- Relator(a)
- Ministro Raul Araújo
- Órgão julgador
- Quarta Turma
- Data do julgamento
- 21/11/2019
- Data de publicação
- 19/12/2019
STJ – Acórdão, Rel. Ministro Raul Araújo, Quarta Turma, j. 21/11/2019, p. 19/12/2019
AGRAVO INTERNO NO RECURSO ESPECIAL. AGRAVO DE INSTRUMENTO. PENHORA. CONTA SALÁRIO. ART. 833, IV, DO CPC/2015. PENHORA SOBRE PERCENTUAL DA REMUNERAÇÃO DO DEVEDOR. POSSIBILIDADE (CPC, ART. 833, § 2º).
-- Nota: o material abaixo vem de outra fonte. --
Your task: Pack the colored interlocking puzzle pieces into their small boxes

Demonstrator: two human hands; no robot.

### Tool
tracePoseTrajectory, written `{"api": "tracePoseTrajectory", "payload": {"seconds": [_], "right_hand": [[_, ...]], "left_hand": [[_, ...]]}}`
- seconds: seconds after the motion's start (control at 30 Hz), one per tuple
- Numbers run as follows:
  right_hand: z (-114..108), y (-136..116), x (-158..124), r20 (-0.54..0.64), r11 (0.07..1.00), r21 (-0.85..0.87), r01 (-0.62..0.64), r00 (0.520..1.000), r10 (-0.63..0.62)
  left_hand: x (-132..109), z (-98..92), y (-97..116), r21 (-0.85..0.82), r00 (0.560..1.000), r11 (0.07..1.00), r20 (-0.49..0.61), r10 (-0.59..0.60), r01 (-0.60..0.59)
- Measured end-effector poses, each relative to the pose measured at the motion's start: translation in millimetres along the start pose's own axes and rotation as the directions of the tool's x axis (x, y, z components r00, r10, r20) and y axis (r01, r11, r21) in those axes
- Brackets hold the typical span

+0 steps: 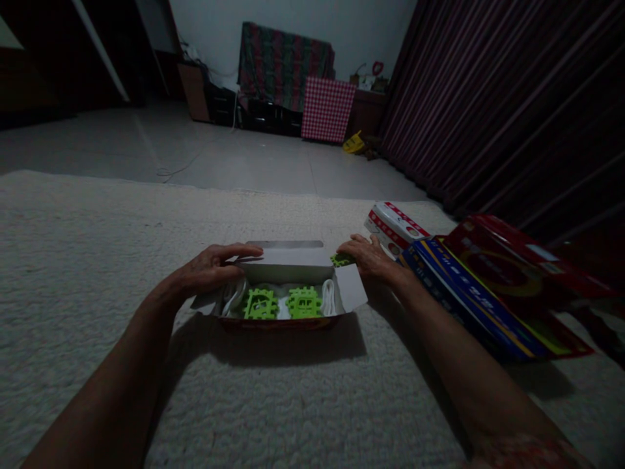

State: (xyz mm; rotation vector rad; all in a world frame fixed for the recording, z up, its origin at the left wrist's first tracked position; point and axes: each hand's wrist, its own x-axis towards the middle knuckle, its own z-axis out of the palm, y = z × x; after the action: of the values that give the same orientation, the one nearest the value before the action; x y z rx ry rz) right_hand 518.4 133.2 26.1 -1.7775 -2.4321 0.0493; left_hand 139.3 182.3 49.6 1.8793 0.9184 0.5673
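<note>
An open cardboard box [283, 256] with a white inside lies on the cream quilted cover, its flaps spread out. Inside sit two green notched plastic blocks, a left block [260, 305] and a right block [304, 303]. Folded white material [329, 297] is tucked at each end of the box. My left hand [215, 266] grips the box at its back left corner, thumb and fingers on either side of the edge. Just beyond the right flap, my right hand [367, 256] is closed over another green notched block [342, 260], partly hidden by the fingers.
To the right lie a white and red box [395, 225], a blue package [463, 296] and a dark red bag [512, 260]. Past the cover's far edge is a tiled floor [273, 163] with a cloth-draped cabinet [286, 65]. A dark curtain [469, 91] hangs at the right.
</note>
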Motion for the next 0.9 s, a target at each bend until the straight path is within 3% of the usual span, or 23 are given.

AGRAVO INTERNO DESPROVIDO. 1. No caso, o Tribunal de origem, ao interpretar os arts. 833, IV, e § 2º, do CPC/2015, consignou que, embora os honorários de sucumbência possuam natureza alimentar, não podem ser caracterizados como prestação alimentícia. 2. Ocorre que o novo Código de Processo Civil, em seu art. 833, deu à matéria da impenhorabilidade tratamento um tanto diferente em relação ao Código anterior, no art. 649. O que antes era tido como "absolutamente impenhorável", no novo regramento passa a ser "impenhorável". Portanto, já não se pode falar em absoluta impenhorabilidade, mas sim em relativa. 3. Tendo os honorários advocatícios, contratuais ou sucumbenciais, natureza alimentar, nos termos do artigo 85, § 14, do CPC/2015, é possível a penhora de verbas remuneratórias para o seu pagamento. Precedentes. 4. A Quarta Turma, no julgamento do AgInt no REsp 1.732.927/DF (Rel. Ministro RAUL ARAÚJO, julgado em 12/02/2019, DJe de 22/03/2019), decidiu que o julgador, sopesando criteriosamente as circunstâncias de cada caso concreto, poderá admitir ou não a penhora da verba alimentar, ou limitá-la a percentual razoável, sem agredir a garantia do executado e de seu núcleo essencial. 5. Agravo interno a que se nega provimento. (AgInt no REsp n. 1.824.882/DF, relator Ministro Raul Araújo, Quarta Turma, julgado em 21/11/2019, DJe de 19/12/2019.)